Spinal Muscle Atrophy (SMA) is a rare genetic disorder that affects the spinal cord and causes muscle weakness and atrophy. It affects approximately 1 in every 6,000 to 10,000 children, making it one of the leading genetic causes of infant mortality.

The Current Standard of Treatment

For many years, the standard of treatment for children with SMA has been symptomatic and supportive care.

This involves physical therapy, rehabilitation, and respiratory support, including BiPAP (Bilevel Positive Airway Pressure), cough assist, and mechanical ventilation. While these treatments can help manage some of the symptoms of SMA, they do not address the underlying cause of the disease, which is a deficiency of the survival motor neuron (SMN) protein.

New Treatment Options

Recently, there have been significant advancements in the treatment of SMA, including innovative therapies that target the underlying cause of the disease. One such therapy is called Spinraza (nusinersen), which was approved by the U.S.

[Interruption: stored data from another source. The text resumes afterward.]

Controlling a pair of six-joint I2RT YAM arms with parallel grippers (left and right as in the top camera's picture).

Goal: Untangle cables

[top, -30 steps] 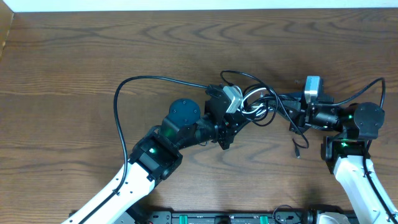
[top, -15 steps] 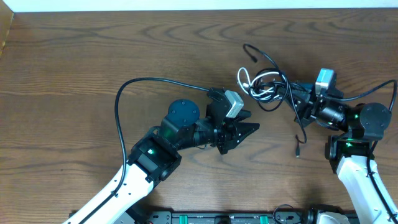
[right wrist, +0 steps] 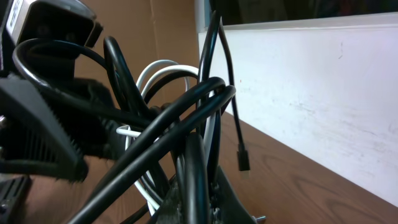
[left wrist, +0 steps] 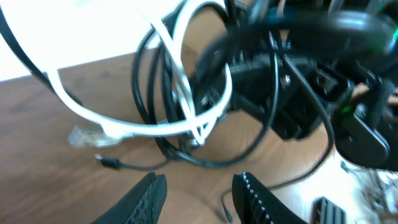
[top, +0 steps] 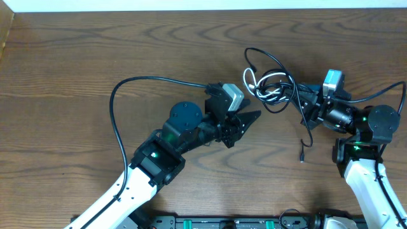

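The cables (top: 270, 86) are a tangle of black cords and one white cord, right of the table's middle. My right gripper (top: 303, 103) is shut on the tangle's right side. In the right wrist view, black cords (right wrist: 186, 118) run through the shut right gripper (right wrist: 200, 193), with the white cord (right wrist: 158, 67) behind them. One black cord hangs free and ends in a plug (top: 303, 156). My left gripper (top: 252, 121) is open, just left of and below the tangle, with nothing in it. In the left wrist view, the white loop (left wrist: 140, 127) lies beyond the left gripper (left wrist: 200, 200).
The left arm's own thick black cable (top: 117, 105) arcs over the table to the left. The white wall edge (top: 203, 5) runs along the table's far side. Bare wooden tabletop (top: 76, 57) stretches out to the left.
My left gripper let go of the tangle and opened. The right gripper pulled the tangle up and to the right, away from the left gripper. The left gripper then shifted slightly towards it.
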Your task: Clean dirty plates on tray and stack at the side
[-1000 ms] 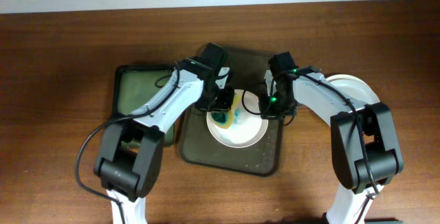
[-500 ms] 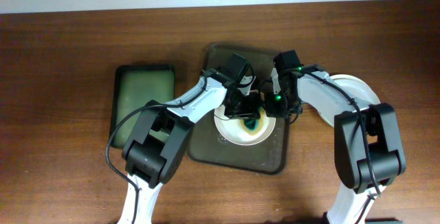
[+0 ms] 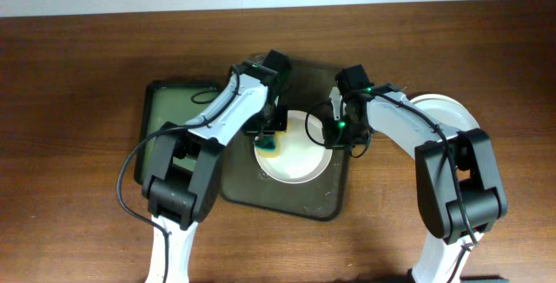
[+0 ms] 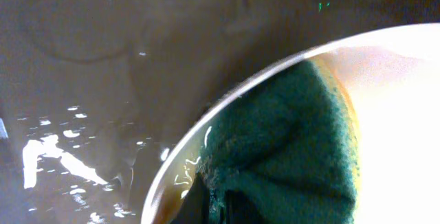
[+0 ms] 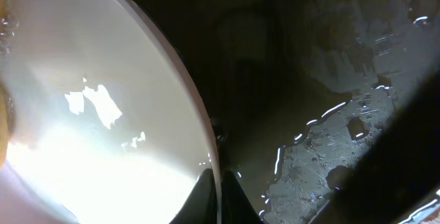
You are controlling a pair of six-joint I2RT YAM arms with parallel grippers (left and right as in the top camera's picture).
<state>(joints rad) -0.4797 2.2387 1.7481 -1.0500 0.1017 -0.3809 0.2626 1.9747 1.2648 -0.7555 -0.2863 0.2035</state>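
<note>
A white plate [image 3: 298, 148] lies on the dark olive tray [image 3: 287, 198]. Its face looks plain white now. My left gripper [image 3: 269, 137] is shut on a green and yellow sponge [image 3: 268, 146], pressed on the plate's left edge; the sponge [image 4: 289, 155] fills the left wrist view over the plate rim [image 4: 227, 107]. My right gripper [image 3: 334, 135] is shut on the plate's right rim [image 5: 206, 141], one finger on each side. Stacked white plates [image 3: 452, 114] lie at the right, partly under my right arm.
A smaller black-rimmed green tray [image 3: 169, 127] lies left of the olive tray. Water drops and wet film sit on the olive tray [image 5: 344, 128]. Brown wooden table all round; a pale wall edge runs along the back.
My left gripper has swept the sponge from the plate's centre to its left edge. The teal smear seen earlier is gone. The tray and plate shifted slightly left. My right gripper keeps its hold.
</note>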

Food and Drug Administration (FDA) in December 2016.

Spinraza

Spinraza is a medication that is injected into the spinal fluid to increase the production of SMN protein. In clinical trials, Spinraza has been shown to improve muscle function, increase survival, and improve quality of life in children with SMA.

While Spinraza does not cure SMA, it is the first treatment that has been shown to significantly slow the progression of the disease.

Zolgensma

Zolgensma is another innovative therapy that has recently been approved by the FDA. It is a gene therapy that replaces the missing or defective SMN1 gene with a functional copy of the gene.

In clinical trials, Zolgensma has been shown to improve motor function and increase survival in children with SMA. Zolgensma is a one-time treatment, and the effects can be long-lasting.

Physical Therapy and Rehabilitation

In addition to these innovative therapies, there is also a strong emphasis on physical therapy and rehabilitation for children with SMA.

Physical therapy can help children with SMA maintain muscle strength, improve their range of motion, and learn new skills. Rehabilitation can also help children with SMA to adapt to their environment and improve their overall quality of life.

Assistive Devices

Assistive devices such as braces, wheelchairs, and walkers can also be used to help children with SMA maintain their mobility and independence. These devices can help children with SMA to walk, play, and participate in daily activities.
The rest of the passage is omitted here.